Ciudadanía debe exigir transparencia y rendición de cuentas.
La función de un regidor es clara: fiscalizar, representar y normar en beneficio de la ciudadanía. Sin embargo, en Huaraz, la ecuación parece haber cambiado: aquí, ser regidor significa cobrar sin hacer absolutamente nada.
Según el informe oficial, no existe registro de ninguna actividad de fiscalización en el primer semestre de 2024. Cero visitas a obras, cero inspecciones a servicios públicos, cero informes sobre el estado de la ciudad. Pero eso sí, un presupuesto de hasta S/. 472,685.15 destinado a fortalecer la función de fiscalización, evaporado en el limbo de la indiferencia.
Lo más indignante no es solo la ausencia de fiscalización, sino el cinismo con el que actúan. En vez de rendir cuentas y justificar su falta de acción, los regidores decidieron que la mejor forma de premiar su ineptitud era incrementarse la dieta. Es decir, a pesar de no haber cumplido con su labor, han encontrado la manera de llenarse los bolsillos con dinero público.
La población huaracina tiene el derecho y el deber de preguntarse: ¿Para qué están estos regidores? No fiscalizan, no proponen cambios, no velan por la transparencia de la gestión municipal. Son simples figuras decorativas que asisten a sesiones con aire de solemnidad, pero cuya utilidad es nula.
La crisis de representación en la política local es profunda y los regidores de Huaraz son un claro ejemplo de ello. La ciudadanía merece representantes que trabajen, que exijan cuentas claras y que no vean el cargo como un mero cheque mensual. Pero mientras el desgobierno siga siendo la norma, los vividores de la política continuarán llenándose los bolsillos a costa de un pueblo que solo recibe promesas vacías y desilusiones.
La Ley N° 31812, denominada Ley que regula la percepción de dietas de regidores y consejeros regionales, establece con claridad las obligaciones y responsabilidades de los regidores municipales. Sin embargo, el reciente Balance Semestral de Regidores Municipales 2024 demuestra que los regidores de la Municipalidad Provincial de Huaraz han convertido sus cargos en simples asientos rentados, cobrando dietas sin cumplir con su labor fiscalizadora.


Lo que dice la Ley vs. Lo que hacen los regidores de Huaraz
1. La fiscalización como deber esencial
El artículo 2 de la Ley 31812 establece que los regidores deben fiscalizar la gestión del alcalde y de los funcionarios municipales. Este es un mandato fundamental, ya que la municipalidad maneja recursos públicos y debe rendir cuentas a la ciudadanía.
Realidad en Huaraz:
El Balance Semestral 2024 evidencia que los regidores no han realizado ninguna labor de fiscalización en los primeros seis meses del año. No existen informes sobre supervisión de obras, revisión de gastos municipales ni control sobre el desempeño del alcalde y sus funcionarios.
2. Relación entre dietas y trabajo efectivo
El artículo 3 de la Ley indica que los regidores solo percibirán dietas por su participación efectiva en las sesiones del concejo y que su labor debe justificarse con evidencia de trabajo.
Realidad en Huaraz:
A pesar de su inactividad total en fiscalización, los regidores no solo han seguido cobrando sus dietas, sino se habrían aprobado un incremento en la última sesión. Esto es un claro abuso de la norma, pues se premian a sí mismos sin haber cumplido con su función.
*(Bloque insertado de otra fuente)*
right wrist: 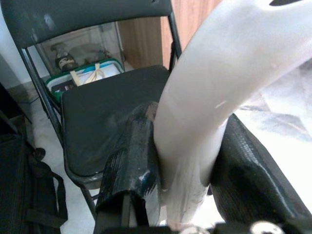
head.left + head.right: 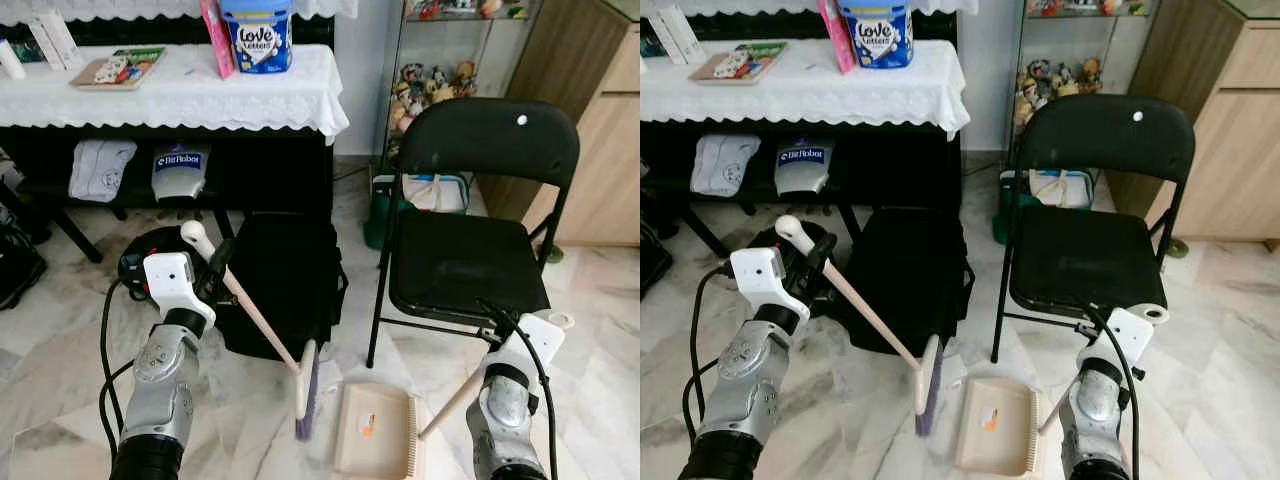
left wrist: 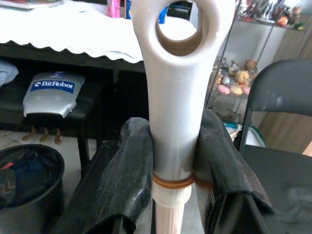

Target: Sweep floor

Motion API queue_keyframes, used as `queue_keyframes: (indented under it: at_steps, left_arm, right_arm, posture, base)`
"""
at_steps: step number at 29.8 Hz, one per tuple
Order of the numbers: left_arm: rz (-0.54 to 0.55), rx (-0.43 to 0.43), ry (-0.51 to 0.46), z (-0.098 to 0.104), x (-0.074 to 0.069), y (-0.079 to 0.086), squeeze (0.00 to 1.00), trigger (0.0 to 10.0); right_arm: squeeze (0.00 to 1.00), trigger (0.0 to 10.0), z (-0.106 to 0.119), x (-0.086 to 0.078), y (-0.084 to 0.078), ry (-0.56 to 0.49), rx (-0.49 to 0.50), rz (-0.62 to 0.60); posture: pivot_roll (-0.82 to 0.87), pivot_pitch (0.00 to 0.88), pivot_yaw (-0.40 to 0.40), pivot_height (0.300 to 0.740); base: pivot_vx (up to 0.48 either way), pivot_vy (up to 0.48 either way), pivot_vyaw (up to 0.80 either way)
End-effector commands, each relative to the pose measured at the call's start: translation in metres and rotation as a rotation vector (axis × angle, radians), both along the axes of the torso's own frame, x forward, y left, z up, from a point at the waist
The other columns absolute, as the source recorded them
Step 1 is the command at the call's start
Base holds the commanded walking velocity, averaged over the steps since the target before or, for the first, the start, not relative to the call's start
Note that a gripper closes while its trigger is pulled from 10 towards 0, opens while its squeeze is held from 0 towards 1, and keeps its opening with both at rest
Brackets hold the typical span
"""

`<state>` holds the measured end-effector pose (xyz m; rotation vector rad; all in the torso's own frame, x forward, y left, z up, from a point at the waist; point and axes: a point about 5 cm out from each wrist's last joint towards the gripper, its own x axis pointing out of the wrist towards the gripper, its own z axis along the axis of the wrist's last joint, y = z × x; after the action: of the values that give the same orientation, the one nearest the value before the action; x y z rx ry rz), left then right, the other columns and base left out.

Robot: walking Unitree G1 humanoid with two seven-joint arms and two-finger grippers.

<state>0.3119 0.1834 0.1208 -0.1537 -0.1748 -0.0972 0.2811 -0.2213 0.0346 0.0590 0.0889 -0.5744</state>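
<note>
Broom clenched in left tool, dustpan handle in right tool, "BitRobot", "Love Letters" tub.

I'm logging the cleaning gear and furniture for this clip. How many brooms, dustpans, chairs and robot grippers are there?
Brooms: 1, the broom held in the left gripper
Dustpans: 1, the dustpan on the floor, its handle in the right gripper
Chairs: 1, the black folding chair
Grippers: 2
Total: 5

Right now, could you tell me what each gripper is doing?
Left gripper: closed on the broom handle.
Right gripper: closed on the dustpan handle.
</note>
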Motion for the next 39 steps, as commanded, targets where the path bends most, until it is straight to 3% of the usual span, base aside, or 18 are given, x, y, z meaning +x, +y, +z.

3. Consecuencias del incumplimiento
El artículo 5 menciona que, de no cumplir con sus funciones, los regidores pueden ser denunciados y sancionados administrativamente.
Realidad en Huaraz:
A pesar del escandaloso incumplimiento de sus funciones, no existe hasta el momento ninguna acción sancionadora. Esto deja en evidencia la impunidad con la que operan los regidores, protegidos por un sistema que no exige cuentas claras.
Conclusión: Huaraz, víctima de la impunidad política
El caso de los regidores de Huaraz es una muestra clara de cómo la clase política ha convertido la administración pública en un negocio personal. Mientras la Ley 31812 establece con precisión que las dietas deben ser proporcionales al trabajo realizado, en Huaraz la realidad es otra: cero fiscalización, cero compromiso, pero más dinero en sus bolsillos.
La ciudadanía debe exigir transparencia y rendición de cuentas. No podemos seguir permitiendo que la inoperancia sea recompensada con dinero público. La pregunta es: ¿Seguirá Huaraz tolerando este abuso o llegará el momento en que estos regidores sean obligados a responder por su desidia?